I’ve indeed experienced a version of ‘closeness’ as indicated at the bottom of that linked post: “I am already starting to have an inkling of how this [immediacy] takes the form of ‘intimacy’ with fellow human beings, and it indeed seems quite delicious, but I’ll refraim from writing about it until I have sufficient experience.”.
I’ll figure it out as I go along.
If you were to be privy to every text exchanged, words uttered, actions performed between myself and the WomanFromNov, you would have surely put ‘happy’ before ‘harmless’ in this particular context. ![]()
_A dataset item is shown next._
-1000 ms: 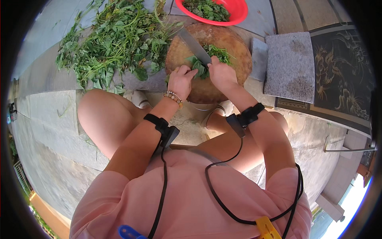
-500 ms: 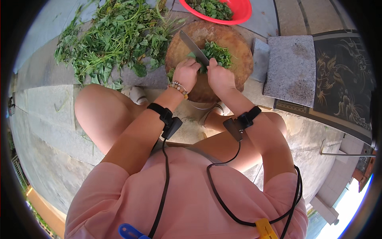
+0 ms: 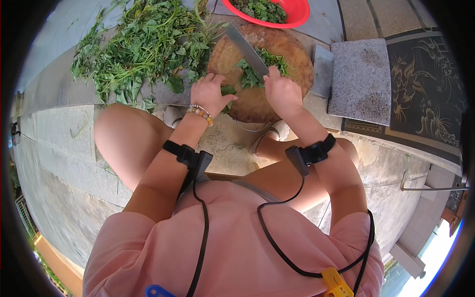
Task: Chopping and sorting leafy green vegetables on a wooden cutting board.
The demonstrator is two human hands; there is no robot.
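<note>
My right hand grips the handle of a broad kitchen knife, whose blade slants up and left over a round wooden chopping block. A small heap of cut green leaves lies on the block under and beside the blade. My left hand rests at the block's near left edge, fingers curled down onto a few leaves there. Both wrists wear black bands with cables.
A large pile of leafy green stems is spread on the stone ledge to the left. A red bowl holding chopped greens sits beyond the block. A grey stone slab and a dark patterned mat lie to the right.
My left hand has drawn back from the leaves under the blade to the block's near left edge. The knife stays slanted over the greens.
</note>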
I do understand what you are saying: happy & harmless are two sides of the same coin. Inseparable. The “when the rubber meets the road” and “’ll focus on the above” above experientially involved discovering the sensibility and felicity of being both – happy and harmless – in tandem. As in, I truly see this. “Yes, this is how I want to be.” kinda of sincerity. The ‘radicality’ for me lies in both (finally) minimizing of what I had so far been putting off (during “how [I] operated most of [my] life”) with gusto … and the inevitably concomitant prioritizing of happiness and harmlessess (contrary to what everyone else has been doing) with zest. What originally prompted me to fully consider all this was your saying that “[I] can only experience this “genuinely occurring stream of benevolence and benignity” when in [my] daily life [I am] as benevolent and benign as a feeling being can be – because that “genuinely occurring stream” is always outside of ‘me’” (link); that’s what made the reliable ‘connection’ in intent, so to speak, between my own PCEs and how I genuinely want to experience each and every moment.
In regards to “[sincerity] does not mean ‘true to your feelings’ but true to facts and actuality – and feelings are not facts”, what does that mean in detail? Are you referring to rememorating one’s PCEs (else why use ‘facts and actuality’)?